Veteran actor Verónica Langer plays Vero, a history teacher talking of the past to a group of students who seemingly couldn’t care less about even the present. When the sulky, taciturn Eva (Renata Vaca) shows up in her class, the teacher takes a quiet interest, finding something compelling in the morose teen. After a confrontation leaves them both isolated from the school, the two end up connecting, resulting in a unhealthy but productive co-dependence.

The story has plenty of major swings for both characters as each sucks out some life from the other. Vero’s hapless husband is kindly but distant, while her children are wrapped in their own issues. Suffering from a quickening of her own mortality, Vero lets loose her inhibitions, finding a guide in Eva’s anarchistic spirit.

Eva, meanwhile, seeks adult guidance in whatever form she can get, attempting in her own way to ease her self-destruction. The film gains most of its drama through this turmoil, but is most effective thanks to pitch perfect performances by the two leads.
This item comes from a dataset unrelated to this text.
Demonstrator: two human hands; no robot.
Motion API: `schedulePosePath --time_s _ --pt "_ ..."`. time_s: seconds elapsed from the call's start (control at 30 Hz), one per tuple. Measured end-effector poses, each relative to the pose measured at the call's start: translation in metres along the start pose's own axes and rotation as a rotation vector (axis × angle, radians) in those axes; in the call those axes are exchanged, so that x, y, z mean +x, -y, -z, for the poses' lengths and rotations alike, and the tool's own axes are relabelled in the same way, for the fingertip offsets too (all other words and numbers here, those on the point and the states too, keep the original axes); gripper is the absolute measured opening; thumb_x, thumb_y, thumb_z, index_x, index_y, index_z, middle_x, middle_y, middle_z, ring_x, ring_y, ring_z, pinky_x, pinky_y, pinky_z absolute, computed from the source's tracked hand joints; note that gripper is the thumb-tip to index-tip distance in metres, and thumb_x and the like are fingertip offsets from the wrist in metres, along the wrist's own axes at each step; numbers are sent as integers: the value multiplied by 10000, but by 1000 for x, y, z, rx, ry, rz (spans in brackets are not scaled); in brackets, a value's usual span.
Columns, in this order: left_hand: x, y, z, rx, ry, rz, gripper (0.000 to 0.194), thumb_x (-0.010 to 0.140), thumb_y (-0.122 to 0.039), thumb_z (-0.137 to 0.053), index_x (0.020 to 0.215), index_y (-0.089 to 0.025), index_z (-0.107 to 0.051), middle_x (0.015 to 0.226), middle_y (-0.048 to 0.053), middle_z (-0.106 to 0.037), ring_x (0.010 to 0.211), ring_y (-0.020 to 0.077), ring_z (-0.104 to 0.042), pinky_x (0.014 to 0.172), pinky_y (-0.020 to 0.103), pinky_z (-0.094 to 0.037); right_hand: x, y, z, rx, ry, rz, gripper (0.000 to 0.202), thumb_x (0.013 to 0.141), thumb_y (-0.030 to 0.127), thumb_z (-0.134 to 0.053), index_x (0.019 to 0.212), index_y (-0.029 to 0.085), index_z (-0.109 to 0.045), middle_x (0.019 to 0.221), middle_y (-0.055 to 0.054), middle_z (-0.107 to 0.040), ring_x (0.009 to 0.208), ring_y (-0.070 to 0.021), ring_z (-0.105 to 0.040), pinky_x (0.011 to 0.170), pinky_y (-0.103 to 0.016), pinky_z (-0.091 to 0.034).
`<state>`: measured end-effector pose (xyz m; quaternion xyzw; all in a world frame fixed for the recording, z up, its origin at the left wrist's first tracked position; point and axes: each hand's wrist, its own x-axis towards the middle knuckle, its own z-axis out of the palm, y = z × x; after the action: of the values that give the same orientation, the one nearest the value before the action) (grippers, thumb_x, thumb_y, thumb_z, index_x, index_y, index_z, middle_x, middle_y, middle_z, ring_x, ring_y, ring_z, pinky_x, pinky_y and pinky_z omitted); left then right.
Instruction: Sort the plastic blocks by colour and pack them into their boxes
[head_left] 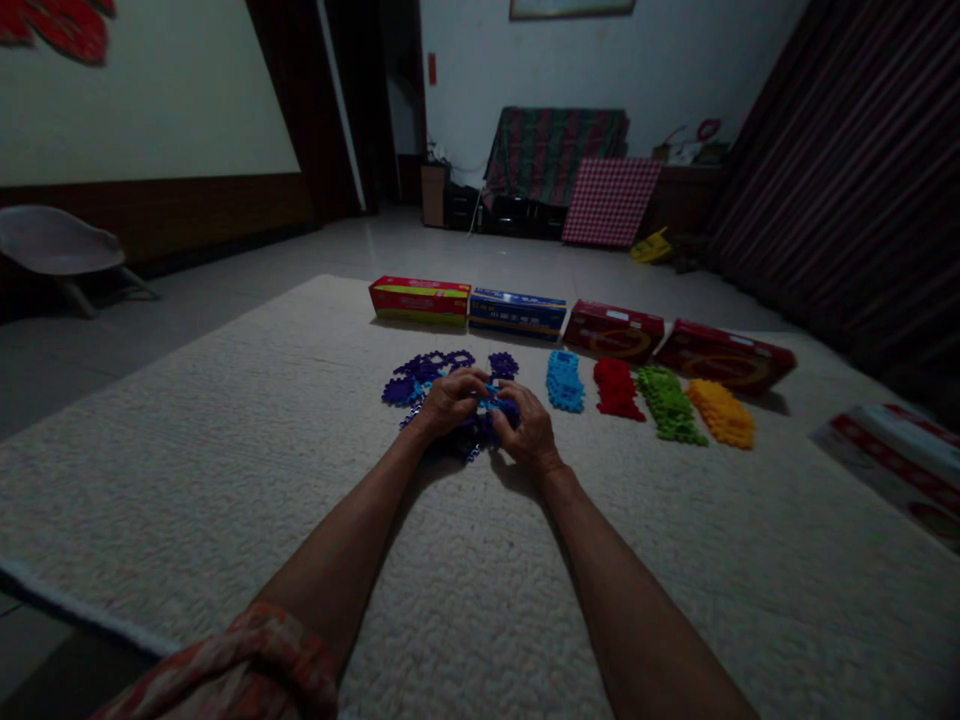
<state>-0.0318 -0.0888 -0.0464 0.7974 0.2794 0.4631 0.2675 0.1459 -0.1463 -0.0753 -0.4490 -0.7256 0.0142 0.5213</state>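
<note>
Purple notched pieces [401, 390] lie in a spread cluster on the pale textured mat [300, 420], with some light blue ones among them. Over this cluster, my left hand [451, 400] has its fingers closed at the left side of a light blue piece [490, 392]. From the right, my right hand [525, 425] closes its thumb and fingers around purple and blue pieces. The fingertips partly hide these pieces. To the right lie separate groups: light blue [564, 380], red [617, 388], green [670, 404] and yellow [721, 412].
Behind the pieces stand a red and yellow box [420, 301], a blue box [517, 314] and two dark red boxes [613, 330]. Another box [904, 465] is at the far right. A pale chair [60, 245] stands at left.
</note>
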Motion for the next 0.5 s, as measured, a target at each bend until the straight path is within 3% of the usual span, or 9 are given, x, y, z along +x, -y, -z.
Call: schedulePosePath --time_s 0.13,0.37,0.5 --pt "0 1 0 -83 16 32 219 665 -72 -561 756 -201 -714 1055 69 -743 1039 209 -679 970 364 -525 0 2 4 2 67 36 189 835 266 -619 1016 214 -618 1215 -137 -676 1173 -291 -616 1015 -486 -476" --pt "0 3 -7 -162 26 67 227 653 -98 -550 770 -193 -719 1050 72 -744 1003 207 -694 949 355 -536 3 7 9 4 75 92 254 798 208 -600 1052 197 -603 1108 -129 -640 1100 -275 -596 976 -448 -500" --pt "0 5 -10 -149 -59 106 312 671 -134 -550 913 -185 -740 1013 68 -751 954 205 -718 891 337 -559 5 -2 16 -53 12 49 391 743 137 -546 1127 204 -574 1134 -119 -604 1132 -266 -570 1017 -445 -484"
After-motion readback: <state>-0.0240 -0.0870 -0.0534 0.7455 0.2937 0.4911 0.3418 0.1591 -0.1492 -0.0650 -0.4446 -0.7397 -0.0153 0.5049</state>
Hernández manages the tone quite admirably, keeping the characters engaging even when being brittle, brutal or obnoxious. In tiny moments, from the reaching for a remote control to switching sides of bed, the filmmaker finds probing insights into the complacency of relationships and the sublimated desires that one may choose to ignore for a socially acceptable life.

At its core, History Lessons is a story about history where the past is actually forgotten, where feelings are buried only surface after the fact. While the ending doesn’t quite live up to the build-up, the film showcases a prominent Mexican actress at the top of her game and a storyline that speaks to our own reticence to choose happiness over what society considers the way forward.